Some of the greatest unsolved mysteries have to wait 50 years before they’re revealed. That’s what Snopes is for. Sure, we still don’t know where Hoffa’s body is buried, but we do know that the ghost in the amusement park was just old man Withers with a projector and a mask. Um, what?
BY DREW GRANT
It was with this kind of Scooby-gang luck that I happened to be sitting at a cafe yesterday, talking to an old friend who I hadn’t seen in a year or two. After casually mentioning that I was in the business of media gossip, he off-handedly let this little bomb drop, “Oh yeah?

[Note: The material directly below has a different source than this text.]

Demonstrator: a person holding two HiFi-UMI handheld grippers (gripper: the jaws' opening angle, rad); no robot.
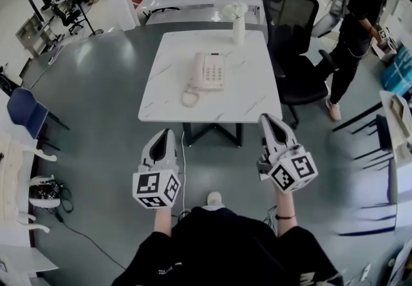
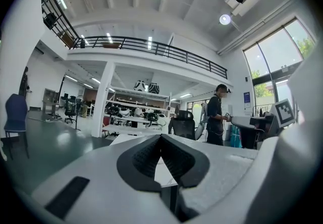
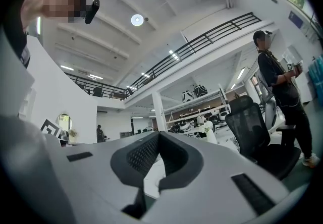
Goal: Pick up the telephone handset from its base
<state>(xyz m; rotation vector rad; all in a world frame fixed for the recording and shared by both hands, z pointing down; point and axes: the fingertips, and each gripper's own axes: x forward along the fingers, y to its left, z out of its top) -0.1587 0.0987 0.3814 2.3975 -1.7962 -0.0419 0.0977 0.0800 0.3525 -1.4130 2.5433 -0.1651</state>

I was one of those guys behind that Montauk monster thing last summer.”
My friend (who wanted to remain anonymous because he’s an animal rights activist and apparently hates being behind the greatest P.T. Barnum con in the 21st century?) told me that last summer, he and two friends were goofing off 15 miles west of Montauk, on a beach on shelter island. It was the weekend before July 4th, and the trio were making a raft and putting all sorts of debris on it, just for fun: watermelons, scraps of cloth, plastic swimmie duck, etc. When suddenly one of the guys finds a dead raccoon half-buried in the sand.
Now, my friend isn’t the type to take dead animals and set them on fire and float them off in the sea (he’s vegan), but, in his words, “this creature was honored with a viking funeral, not merely exploited for crass entertainment.” Basically, though, they were just being dumb. “In the interest of full disclosure,” he admits, “this did happen shortly after a waterboarding endurance competition, and just before a clothespins-on-your-genitals challenge.”
Three days later, what was left of the carcass drifted up on Montauk beach, and the rest is history. Luckily, to back up his story, my friend kept documentation of the incident, including photos which clearly show the scraps tied to the dead raccoon’s feet that were seen in the later photographs of the heinous beast.
Now a lot of you may be thinking, “Wasn’t that thing supposed to be um, monster-size?” As animal scientists pointed out last summer, the picture of the “monster” showed it in relation to the size of a fly, making it not-that-large, or approximately “vole-sized.” I’ve included the google image search of “decayed raccoon skull” for reference, fyi, and all the images come up in relation to “Montauk Monster.” And now we know: It wasn’t a viral marketing stunt at all, but just some kids setting fire to a dead animal and then pushing it off to sea with a watermelon and some floatie wings.